The Communist-backed trade union, the CGT has vowed to keep up the protest even if there are rifts among the different unions over what action to take.
One union, the CFDT, is already taking a more conciliatory approach.
It’s leader, Bernard Thibault, said the key date is the 1 July, when the measures are due to come into effect.
The most significant is an initial increase in the legal age of retirement from 60 to 62, which the government believes will go as high as 67.
According to the interior ministry, around 142,000 people had marched in 132 separate rallies around the country by noon Saturday.
This is a sharp decrease from the 198,000 which had done so on the last big day of protest on 28 October.
Astrid Grant, an actress with the Théâtre du Soleil, was at the demonstration. She told RFI there has been no drop in the strength of the movement.
“Certainly the energy amongst the people hasn’t changed at all even though we’ve been in a two-week school holiday period," Grant said.
"There are a lot of students here and everyone is just as resilient and resistant to the stubbornness of the government as they have been before.
“Ultimately this is a fight for social justice that transcends any boundary and any nationality. There’s a sense of solidarity for human justice and that’s why I am here.”

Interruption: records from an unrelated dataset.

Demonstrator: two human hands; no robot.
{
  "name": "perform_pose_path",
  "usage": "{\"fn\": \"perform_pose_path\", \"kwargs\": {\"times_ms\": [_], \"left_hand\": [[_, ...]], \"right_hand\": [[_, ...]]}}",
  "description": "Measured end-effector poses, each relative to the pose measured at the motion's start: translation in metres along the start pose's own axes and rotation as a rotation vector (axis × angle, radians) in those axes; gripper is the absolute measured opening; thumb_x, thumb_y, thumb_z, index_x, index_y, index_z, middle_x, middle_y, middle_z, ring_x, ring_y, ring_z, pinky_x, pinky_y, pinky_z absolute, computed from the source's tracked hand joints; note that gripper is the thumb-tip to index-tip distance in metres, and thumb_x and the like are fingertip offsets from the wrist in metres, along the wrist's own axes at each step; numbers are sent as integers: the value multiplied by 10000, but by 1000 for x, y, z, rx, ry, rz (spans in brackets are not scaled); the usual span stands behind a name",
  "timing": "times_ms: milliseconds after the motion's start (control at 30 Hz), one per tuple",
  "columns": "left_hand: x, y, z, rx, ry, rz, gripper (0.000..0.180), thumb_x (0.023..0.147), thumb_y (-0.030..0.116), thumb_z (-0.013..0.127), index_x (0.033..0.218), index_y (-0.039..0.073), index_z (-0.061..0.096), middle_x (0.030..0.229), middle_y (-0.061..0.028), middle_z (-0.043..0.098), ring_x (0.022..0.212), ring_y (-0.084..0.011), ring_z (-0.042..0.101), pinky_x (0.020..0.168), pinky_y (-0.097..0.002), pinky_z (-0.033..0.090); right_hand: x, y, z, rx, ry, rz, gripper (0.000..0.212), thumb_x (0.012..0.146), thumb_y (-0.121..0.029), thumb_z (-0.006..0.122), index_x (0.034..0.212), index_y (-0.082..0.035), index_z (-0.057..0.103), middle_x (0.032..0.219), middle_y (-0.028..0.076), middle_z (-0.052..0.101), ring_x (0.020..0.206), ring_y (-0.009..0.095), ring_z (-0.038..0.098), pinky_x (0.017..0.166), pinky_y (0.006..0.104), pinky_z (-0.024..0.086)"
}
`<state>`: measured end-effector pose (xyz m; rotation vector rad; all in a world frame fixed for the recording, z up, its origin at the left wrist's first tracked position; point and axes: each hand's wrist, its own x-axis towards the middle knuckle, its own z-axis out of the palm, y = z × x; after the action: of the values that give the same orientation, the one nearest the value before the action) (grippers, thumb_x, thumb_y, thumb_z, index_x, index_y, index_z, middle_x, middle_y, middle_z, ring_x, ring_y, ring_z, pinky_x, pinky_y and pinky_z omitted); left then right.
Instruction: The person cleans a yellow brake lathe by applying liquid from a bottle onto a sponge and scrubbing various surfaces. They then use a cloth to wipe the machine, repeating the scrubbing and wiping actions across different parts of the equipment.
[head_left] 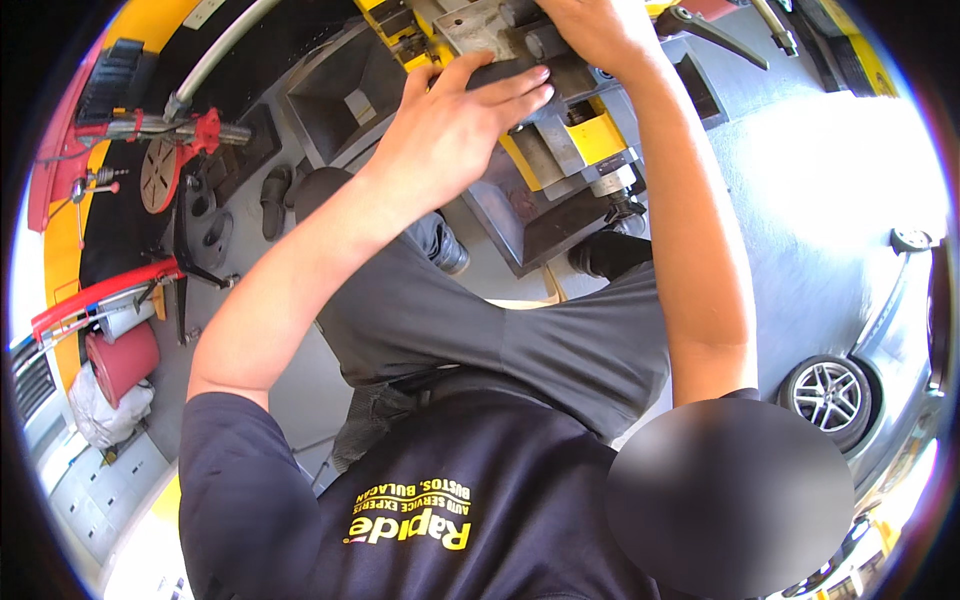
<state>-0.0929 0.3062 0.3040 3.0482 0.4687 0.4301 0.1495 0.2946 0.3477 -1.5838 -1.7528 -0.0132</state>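
My left hand (450,125) reaches over a yellow-and-grey metalworking machine (600,135). Its fingers are stretched out and apart, with the fingertips over a dark metal part of the machine. Close to the upper edge, my right hand (610,35) is beside a round metal cylinder end (545,42). The right fingers are cut off by the frame's edge, so their grip is hidden. A flat grey metal block (480,30) lies just beyond the left fingers. To the right of my right hand, a dark lever handle (715,38) sticks out.
Dark metal trays (540,240) sit under the machine, near my knees. A drill press with a round red-edged table (160,175) stands at left. Below it are a red bin (122,360) and a white plastic bag (110,408). A car wheel (828,395) shows at right.
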Motion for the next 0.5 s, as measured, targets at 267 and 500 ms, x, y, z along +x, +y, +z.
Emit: {"fn": "perform_pose_path", "kwargs": {"times_ms": [267, 500], "left_hand": [[-10, 0, -3, 121, -46, -45, 804, 897, -60, 563, 1618, 295, 590, 1726, 120, 497, 1491, -356, 532, 1170, -518, 450], [-2, -8, -2, 158, 7, -153, 810, 871, -59, 628, 1600, 294, 599, 1706, 112, 523, 1470, -334, 537, 1149, -513, 436]], "right_hand": [[-1, 4, 4, 24, 51, -82, 331, 1069, -294, 616, 1028, -7, 775, 1082, 197, 740, 1080, 413, 649, 988, 478, 508], [-2, 0, -8, 213, 167, 31, 289, 1064, -246, 628, 1142, -16, 784, 1098, 154, 758, 1068, 330, 677, 984, 429, 519]]}}
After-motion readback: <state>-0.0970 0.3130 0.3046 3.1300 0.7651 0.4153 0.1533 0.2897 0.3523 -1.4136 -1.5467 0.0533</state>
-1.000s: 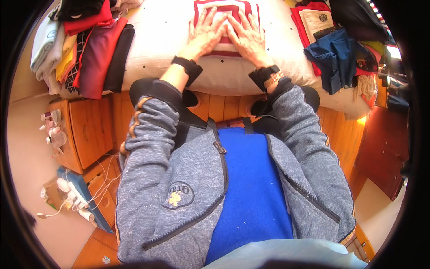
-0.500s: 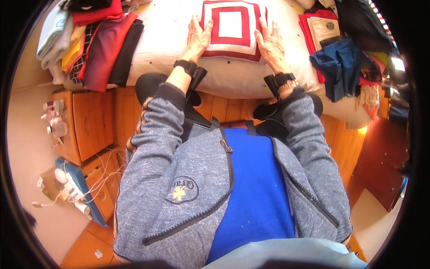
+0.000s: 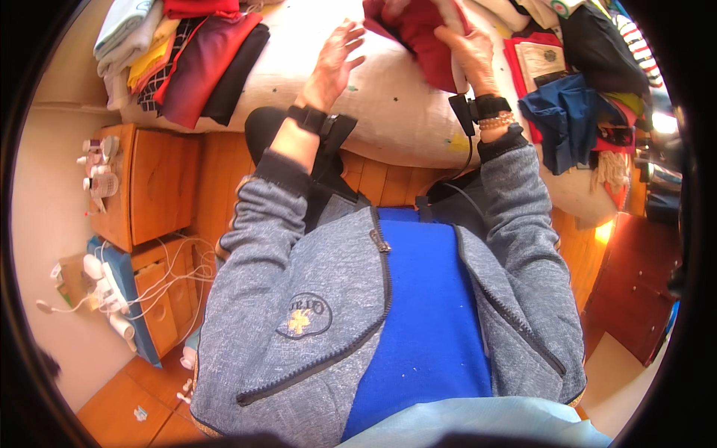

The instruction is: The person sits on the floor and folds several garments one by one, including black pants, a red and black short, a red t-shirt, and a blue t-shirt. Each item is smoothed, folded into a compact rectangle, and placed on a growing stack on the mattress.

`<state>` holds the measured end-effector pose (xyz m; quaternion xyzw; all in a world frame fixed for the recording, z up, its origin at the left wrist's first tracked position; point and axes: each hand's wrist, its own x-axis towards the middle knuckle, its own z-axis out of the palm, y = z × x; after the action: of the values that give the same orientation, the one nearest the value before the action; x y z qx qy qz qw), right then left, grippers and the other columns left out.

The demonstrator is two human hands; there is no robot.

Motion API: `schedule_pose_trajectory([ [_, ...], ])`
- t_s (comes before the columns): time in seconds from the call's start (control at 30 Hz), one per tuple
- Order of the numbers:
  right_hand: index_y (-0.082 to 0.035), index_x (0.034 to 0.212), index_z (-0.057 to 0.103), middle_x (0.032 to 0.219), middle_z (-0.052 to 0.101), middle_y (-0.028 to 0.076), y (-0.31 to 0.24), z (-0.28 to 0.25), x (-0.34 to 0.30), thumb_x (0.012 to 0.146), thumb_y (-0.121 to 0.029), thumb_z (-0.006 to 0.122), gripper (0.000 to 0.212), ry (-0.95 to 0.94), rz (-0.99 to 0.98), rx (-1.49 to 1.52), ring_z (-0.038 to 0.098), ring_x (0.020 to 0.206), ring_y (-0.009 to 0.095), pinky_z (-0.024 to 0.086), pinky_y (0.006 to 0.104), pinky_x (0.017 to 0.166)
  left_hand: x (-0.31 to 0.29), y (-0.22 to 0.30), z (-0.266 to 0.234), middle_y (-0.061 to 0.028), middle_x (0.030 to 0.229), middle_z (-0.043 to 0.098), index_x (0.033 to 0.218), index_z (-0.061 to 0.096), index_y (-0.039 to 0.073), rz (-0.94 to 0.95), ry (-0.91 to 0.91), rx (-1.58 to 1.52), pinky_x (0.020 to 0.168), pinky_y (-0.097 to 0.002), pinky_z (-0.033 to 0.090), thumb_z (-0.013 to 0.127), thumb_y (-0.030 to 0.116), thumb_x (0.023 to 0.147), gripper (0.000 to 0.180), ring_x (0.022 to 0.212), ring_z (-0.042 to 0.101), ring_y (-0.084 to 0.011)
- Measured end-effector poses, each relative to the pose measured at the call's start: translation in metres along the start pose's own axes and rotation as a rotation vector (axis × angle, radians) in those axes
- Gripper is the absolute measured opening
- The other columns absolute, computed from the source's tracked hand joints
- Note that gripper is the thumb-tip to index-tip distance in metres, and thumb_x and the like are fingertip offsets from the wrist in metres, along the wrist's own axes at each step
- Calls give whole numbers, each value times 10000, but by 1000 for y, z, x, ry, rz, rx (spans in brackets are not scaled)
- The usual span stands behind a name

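A dark red piece of folded cloth with white parts (image 3: 427, 46) is at the far edge of the view, lifted and tilted over the white bedspread (image 3: 373, 123). My right hand (image 3: 472, 58) grips its right side, thumb on the near face. Some of the cloth lies outside the picture at the top. To the left of it, my left hand (image 3: 332, 67) is raised over the bedspread, fingers spread and holding nothing. Both wrists wear black straps with a small black device, and beads circle the right one.
Folded clothes (image 3: 213, 67) are piled on the bed's left. On the right lie more garments, including a crumpled blue one (image 3: 559, 119). A wooden cabinet (image 3: 160, 183) holds small bottles (image 3: 101, 179); white cables (image 3: 175, 276) hang below. A dark red box-like piece (image 3: 635, 287) stands at right.
The red and white cloth, flat between my hands before, is now lifted and turned in my right hand. My left hand has come away from it. The view has shifted slightly.
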<state>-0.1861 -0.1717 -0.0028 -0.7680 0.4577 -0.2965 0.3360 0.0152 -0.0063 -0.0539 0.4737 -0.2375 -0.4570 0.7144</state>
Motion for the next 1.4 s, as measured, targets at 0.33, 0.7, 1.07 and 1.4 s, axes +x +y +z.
schedule_pose_trajectory([
  [0.33,-42,1164,611,1081,690,100,47,21,-73,851,-144,715,345,-210,655,1545,683,975,250,580,402,905,-86,-46,9,-81,1458,465,1505,320,200,-350,-116,-514,1082,-583,384,724,582,855,855,1335,463,-289],
  [0.7,-79,1254,583,1229,668,92,91,53,-108,827,-211,768,484,-148,755,1451,660,1088,247,539,433,994,-99,-86,37,18,1437,519,1457,431,212,-203,8,-378,1104,-496,366,842,425,793,809,1331,464,-205],
  [1.07,-102,1451,445,1405,559,107,90,35,-156,924,-426,679,662,-664,864,1296,532,1299,281,444,492,1070,-86,-88,26,-87,1084,708,1147,668,30,-212,282,-461,928,-376,549,806,21,768,403,992,670,-217],
  [1.4,-50,1294,603,1349,620,133,149,21,-165,979,-417,610,484,-600,797,904,574,1267,258,438,371,1066,-80,70,0,-120,1105,670,1180,617,-19,200,111,-484,957,-363,518,711,108,814,398,1026,647,-245],
])
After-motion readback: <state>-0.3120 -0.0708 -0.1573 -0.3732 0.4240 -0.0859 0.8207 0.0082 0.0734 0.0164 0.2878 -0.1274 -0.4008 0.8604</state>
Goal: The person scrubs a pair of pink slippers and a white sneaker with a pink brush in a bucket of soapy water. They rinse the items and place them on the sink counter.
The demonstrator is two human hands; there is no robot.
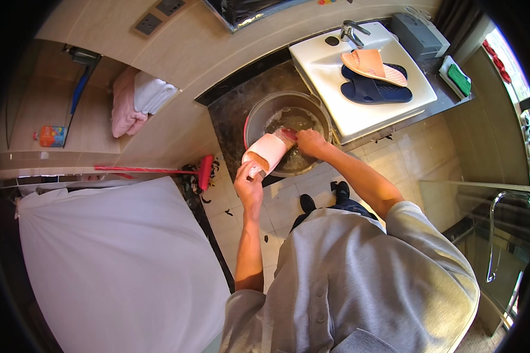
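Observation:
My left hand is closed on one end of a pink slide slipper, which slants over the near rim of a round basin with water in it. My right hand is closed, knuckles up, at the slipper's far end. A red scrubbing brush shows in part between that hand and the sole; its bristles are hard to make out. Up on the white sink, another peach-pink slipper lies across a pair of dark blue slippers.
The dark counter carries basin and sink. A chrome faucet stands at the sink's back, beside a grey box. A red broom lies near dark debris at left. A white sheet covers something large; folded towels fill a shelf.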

Union leaders still say the protests have the potential to force Sarkozy to agree amendments to the law before in comes into effect.
Sarkozy's ministers have said they are ready to talk about some measures to soften the blow of longer years of pension payments for some workers, but the president insists raising the minimum pension age is "essential".
Unions leader have said there will be a new day of mobilisation between November 22 and 26, but they have yet to decide what form it will take.